TO DO:
When the data below is printed, every line must match exactly and the images must be absent.

[Stored data entries]
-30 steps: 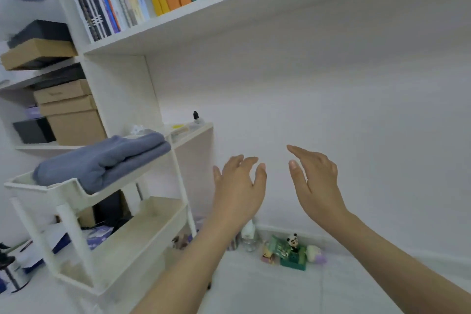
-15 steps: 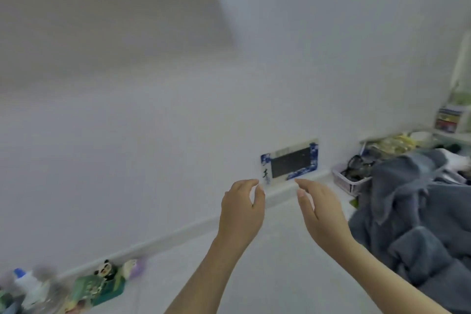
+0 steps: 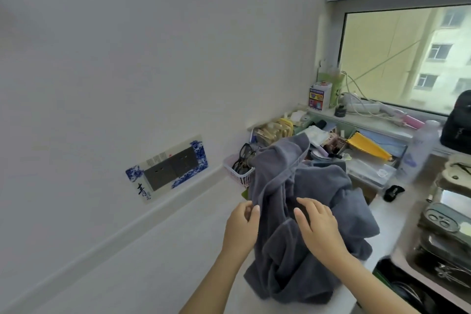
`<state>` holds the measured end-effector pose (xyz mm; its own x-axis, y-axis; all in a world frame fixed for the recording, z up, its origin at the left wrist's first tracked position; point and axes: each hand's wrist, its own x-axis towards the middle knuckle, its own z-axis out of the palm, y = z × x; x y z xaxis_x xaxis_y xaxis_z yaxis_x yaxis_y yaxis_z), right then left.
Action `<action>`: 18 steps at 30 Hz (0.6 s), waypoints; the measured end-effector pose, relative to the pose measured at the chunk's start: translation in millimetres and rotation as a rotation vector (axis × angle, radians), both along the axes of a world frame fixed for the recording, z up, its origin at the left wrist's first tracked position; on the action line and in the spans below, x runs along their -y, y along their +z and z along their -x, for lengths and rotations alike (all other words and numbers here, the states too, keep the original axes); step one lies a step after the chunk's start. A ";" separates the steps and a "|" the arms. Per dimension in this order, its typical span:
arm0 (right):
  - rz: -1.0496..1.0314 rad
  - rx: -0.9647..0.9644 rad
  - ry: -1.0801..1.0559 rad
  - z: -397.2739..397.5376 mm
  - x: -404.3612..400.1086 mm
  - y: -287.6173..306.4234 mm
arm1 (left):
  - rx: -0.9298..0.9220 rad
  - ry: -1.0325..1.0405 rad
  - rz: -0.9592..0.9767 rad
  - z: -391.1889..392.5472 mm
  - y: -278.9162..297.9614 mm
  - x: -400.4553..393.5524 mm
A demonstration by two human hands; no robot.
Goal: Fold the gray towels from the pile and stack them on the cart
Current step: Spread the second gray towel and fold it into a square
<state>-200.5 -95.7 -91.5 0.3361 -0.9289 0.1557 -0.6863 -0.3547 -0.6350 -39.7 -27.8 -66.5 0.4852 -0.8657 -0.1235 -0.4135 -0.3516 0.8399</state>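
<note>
1. Gray towels (image 3: 300, 224): a loose, crumpled pile on the white counter (image 3: 198, 257), by the wall with the blue-bordered socket plate (image 3: 167, 168); cluttered window sill behind. The cart is out of view.
2. Left hand (image 3: 240, 231): at the pile's left edge, fingertips drawn together, seemingly pinching a fold; the grip is not clear.
3. Right hand (image 3: 319, 228): fingers spread and empty, resting on or just over the pile's middle.
4. Handling, judged: soft, limp, light terry; layers tangle. Best taken by a hem or corner and lifted free.
</note>
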 end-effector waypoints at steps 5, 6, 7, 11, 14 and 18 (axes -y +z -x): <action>-0.206 0.119 0.030 10.1 14.5 -15.6 | -0.210 0.022 0.054 2.4 -28.9 50.5; -0.226 0.148 0.030 11.1 16.8 -19.3 | -0.199 0.045 0.059 -1.0 -43.7 65.2; -0.248 0.165 0.034 10.9 17.6 -19.1 | -0.180 0.073 0.050 -6.9 -58.7 78.2; -0.299 0.218 0.041 7.8 26.3 -23.7 | -0.104 0.083 0.006 -9.1 -52.3 96.2; -0.314 0.283 0.073 -5.7 29.6 -20.2 | -0.186 0.058 0.089 -10.5 -29.6 82.7; -0.336 0.423 0.124 -42.7 22.5 -9.4 | -0.215 0.231 0.256 -39.4 -11.2 50.2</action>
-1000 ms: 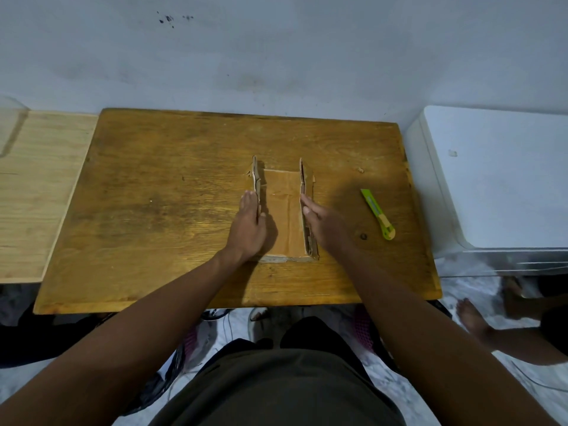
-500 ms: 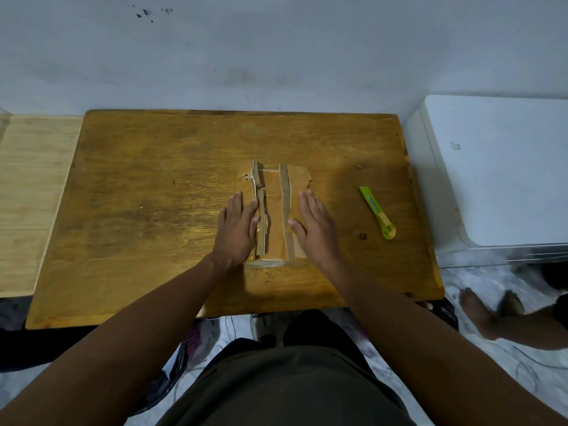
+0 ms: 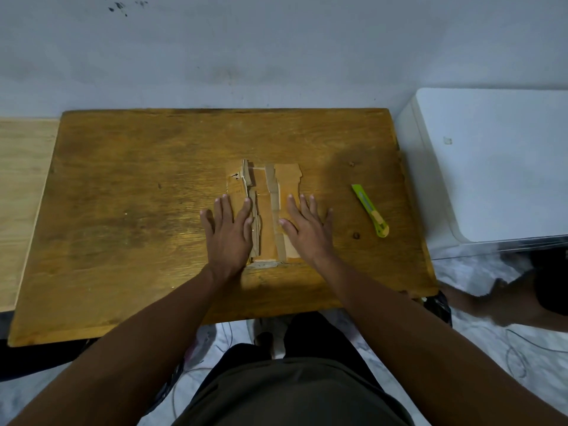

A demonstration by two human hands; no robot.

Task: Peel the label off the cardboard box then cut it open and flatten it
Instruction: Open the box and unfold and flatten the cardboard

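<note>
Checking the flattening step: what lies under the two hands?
Under the left hand and right hand lie the side flaps of the flattened brown cardboard box on the wooden table; the covered cardboard is hidden.

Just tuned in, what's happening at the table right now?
A person is flattening a cut-open cardboard box on the wooden table. The left hand and right hand press open-palmed on its side flaps. The green utility knife lies untouched to the right.

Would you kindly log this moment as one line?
both hands flat, left hand, right hand | pressing cardboard box | cutter idle on table
</note>
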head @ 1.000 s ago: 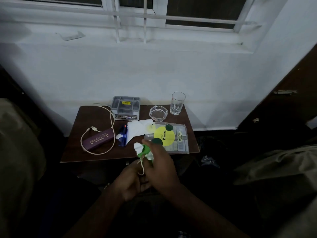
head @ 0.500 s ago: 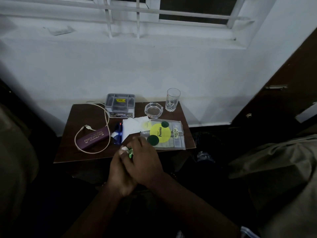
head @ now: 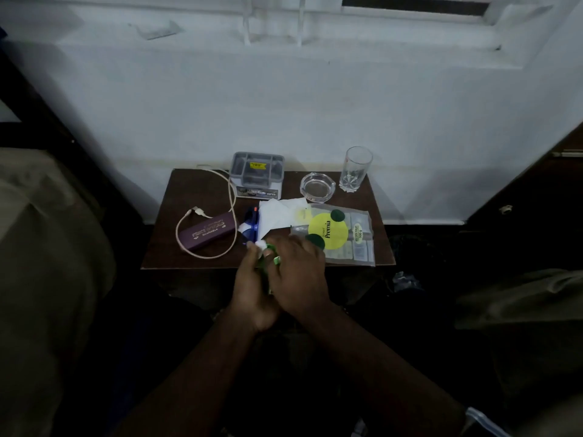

SOLVED EXERCISE:
-30 steps: 
-15 steps: 
+0 steps: 
`<state>` holds the measured end-effector pose (xyz mm; its own x-axis, y-axis; all in a world frame fixed for the recording, z up, its origin at the left wrist's first tracked position; point and axes: each hand's wrist, its own x-axis towards the middle knuckle, its own z-axis out of the palm, y = z × x; x y z xaxis_x xaxis_y xaxis_z yaxis_x yaxis_y yaxis_z), right then left.
Action `<action>`: 18 steps at 30 Hz (0.6 s), waypoints; the measured end-effector pose, relative to the pose measured at the chunk's start: translation in millimetres and rotation as a rotation vector (axis × angle, radians), both along the axes of a world frame fixed for the recording, z up, its origin at the left wrist's first tracked position; on the action line and in the spans below, x runs along their -y, y along their +z and z along their -x, for lengths and rotations alike (all other words and numbers here, the states too, keep the original axes); step one lies a step after the chunk's start. A ";" separates the steps and a "|" the arms. Per dimension in this order, its typical span:
arm0 (right):
  - rz: -1.0496..1.0314 rad
  - rx: -0.9647..0.9644 rad
  - ry: -1.0801..1.0559 rad
  - z: -397.2739..397.5376 mm
  - x: -404.3612..400.1086 mm
  - y: -287.6173..306.4234 mm
arm1 (left):
  - rx: -0.9298..0.9220 rad
  - ry: -1.0325..1.0405 rad
  - rz: -0.9592..0.9767 rad
  - z: -391.1889..392.5472 mm
  - y: -278.9162..297.9614 mm
  - x: -400.4553..393.5524 mm
A demonstration by two human hands; no robot.
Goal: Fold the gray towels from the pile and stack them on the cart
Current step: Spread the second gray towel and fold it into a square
<state>-200.5 -95.7 -91.5 0.3361 -0.9289 0.1557 -0.6863 -0.3547 -0.6350 -39.7 -27.8 -66.5 0.4852 -0.8657 -0.1235 -0.4135 -0.3516 0.8399</state>
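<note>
1. Gray towels (image 3: 300, 224): a loose, crumpled pile on the white counter (image 3: 198, 257), by the wall with the blue-bordered socket plate (image 3: 167, 168); cluttered window sill behind. The cart is out of view.
2. Left hand (image 3: 240, 231): at the pile's left edge, fingertips drawn together, seemingly pinching a fold; the grip is not clear.
3. Right hand (image 3: 319, 228): fingers spread and empty, resting on or just over the pile's middle.
4. Handling, judged: soft, limp, light terry; layers tangle. Best taken by a hem or corner and lifted free.
</note>
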 end-effector waypoints at steps 5, 6, 7, 11, 14 and 18 (axes -y +z -x): <action>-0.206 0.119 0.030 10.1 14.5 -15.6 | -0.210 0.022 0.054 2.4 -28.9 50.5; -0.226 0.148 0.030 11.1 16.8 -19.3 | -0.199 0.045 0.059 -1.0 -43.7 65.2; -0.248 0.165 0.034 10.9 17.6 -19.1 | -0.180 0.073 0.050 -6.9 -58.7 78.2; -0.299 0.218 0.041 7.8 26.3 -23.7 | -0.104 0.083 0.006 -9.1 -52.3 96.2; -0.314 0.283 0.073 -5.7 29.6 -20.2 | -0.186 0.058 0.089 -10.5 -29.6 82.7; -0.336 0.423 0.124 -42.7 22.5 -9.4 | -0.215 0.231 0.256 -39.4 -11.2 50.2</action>
-1000 ms: 
-500 ms: 
+0 ms: 

A demonstration by two human hands; no robot.

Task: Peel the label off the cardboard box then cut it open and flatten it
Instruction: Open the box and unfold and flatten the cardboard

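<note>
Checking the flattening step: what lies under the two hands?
Under the left hand and right hand lie the side flaps of the flattened brown cardboard box on the wooden table; the covered cardboard is hidden.

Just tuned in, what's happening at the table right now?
A person is flattening a cut-open cardboard box on the wooden table. The left hand and right hand press open-palmed on its side flaps. The green utility knife lies untouched to the right.

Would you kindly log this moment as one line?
both hands flat, left hand, right hand | pressing cardboard box | cutter idle on table
</note>
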head @ 1.000 s ago: 
head @ 0.500 s ago: 
head @ now: 

No further answer is required.